From:Andreas Johansson <andjo@...>
Date:Sunday, June 20, 2004, 17:23
Quoting "Mark P. Line" <mark@...>:

> Andreas Johansson said: > > Quoting "Mark P. Line" <mark@...>: > > > >> Thomas R. Wier said: > >> > From: "Mark P. Line" <mark@...> > >> >> I don't think we have any evidence that Rotokas has ever been > >> analyzed > >> >> with so many syllables. Seeing the number '350' in a single > >> *secondary* > >> >> source is not a good data point when we can find in a primary source > >> >> that > >> >> Rotokas has 11 phonemes and that its syllable structure is only (C)V. > >> > > >> > I'm jumping in here, and don't much of anything about Rotokas, but > >> > how can it have a (C)V syllable structure when the name of the > >> > language itself has a coda? Is there some constraint allowing word > >> > final codas but not word internal ones? > >> > >> > >> I must have been mistaken about Rotokas being (C)V. > >> > >> Clearly, those who don't know much of anything about Rotokas are in the > >> majority here, so I'm outvoted hands-down. > > > > I'm quite convinced that Mr Wier was asking a honest question. > > So you're saying that, knowing not much of anything about a language, it > makes perfect sense to question primary sources on the basis of a single > form for which you have no particular reason to believe (due to the > widespread occurrence of external language names) that that single form is > even native to the language in question.

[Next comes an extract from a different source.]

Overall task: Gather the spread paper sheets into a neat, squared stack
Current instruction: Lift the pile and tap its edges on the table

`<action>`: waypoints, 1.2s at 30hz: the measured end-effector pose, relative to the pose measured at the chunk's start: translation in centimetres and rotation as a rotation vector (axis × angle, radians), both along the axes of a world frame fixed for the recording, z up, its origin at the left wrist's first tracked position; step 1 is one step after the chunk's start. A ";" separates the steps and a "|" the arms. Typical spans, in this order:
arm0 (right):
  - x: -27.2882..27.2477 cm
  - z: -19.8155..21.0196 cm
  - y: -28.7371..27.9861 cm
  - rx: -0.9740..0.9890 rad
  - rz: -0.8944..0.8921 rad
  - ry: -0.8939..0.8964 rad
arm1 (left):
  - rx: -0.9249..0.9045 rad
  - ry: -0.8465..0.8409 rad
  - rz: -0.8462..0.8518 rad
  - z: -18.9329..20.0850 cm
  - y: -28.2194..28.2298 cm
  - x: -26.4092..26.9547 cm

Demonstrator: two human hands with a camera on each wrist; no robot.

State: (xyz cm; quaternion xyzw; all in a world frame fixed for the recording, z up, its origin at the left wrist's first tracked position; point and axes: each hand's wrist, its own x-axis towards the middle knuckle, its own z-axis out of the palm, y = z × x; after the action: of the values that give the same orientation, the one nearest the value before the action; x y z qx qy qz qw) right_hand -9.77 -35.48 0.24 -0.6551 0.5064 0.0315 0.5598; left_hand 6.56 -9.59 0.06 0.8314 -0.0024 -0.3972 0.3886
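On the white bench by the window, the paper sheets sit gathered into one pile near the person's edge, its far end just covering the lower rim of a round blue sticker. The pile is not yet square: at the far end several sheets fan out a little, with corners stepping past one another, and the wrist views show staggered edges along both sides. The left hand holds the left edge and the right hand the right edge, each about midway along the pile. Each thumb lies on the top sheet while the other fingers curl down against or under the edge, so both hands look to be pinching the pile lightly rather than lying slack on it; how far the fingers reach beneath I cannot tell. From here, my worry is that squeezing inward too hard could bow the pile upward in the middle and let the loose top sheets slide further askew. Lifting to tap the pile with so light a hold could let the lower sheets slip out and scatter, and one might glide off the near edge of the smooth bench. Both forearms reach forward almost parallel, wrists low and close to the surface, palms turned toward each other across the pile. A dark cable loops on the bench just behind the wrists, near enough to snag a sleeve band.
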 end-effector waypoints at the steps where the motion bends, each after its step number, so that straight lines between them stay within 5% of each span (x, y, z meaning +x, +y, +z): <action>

If pressed, I guess I'd confess to the view that any source might be legitimately questioned. But back to pragmatics, I cannot see what's so wrong about asking for reconciliation of two apparently contradictory factoids. I can't read Mr Wier's post as claiming that the claim of (C)V syllable structure is _wrong_; merely wondering how it can be reconciled with the presence of a coda in the name "Rotokas". One might hold that he should have realized it might be a non-native name, but demanding that everyone always sees all possibilities is not going to help anyone.
> Where I come from, that's not how linguistics is practiced. But we all > know that I come from a different planet. :)
We've noticed.
> Me, I would have started from the assumption that the primary source > giving us (C)V syllable structure is probably correct (not knowing any > different), and asked if anybody knows where the name 'Rotokas' comes > from, since it's clearly not well-formed phonotactically in Rotokas > (according to that primary source).
And I would have asked whether Rotokas was an outsider's name. I don't see the difference in practice.
> It's one thing to be disbelieved when there's no source in play. What > astounds me is that I am so often disbelieved (usually by the same handful > of people) even when there *is* a source and all I'm doing is repeating > what it says.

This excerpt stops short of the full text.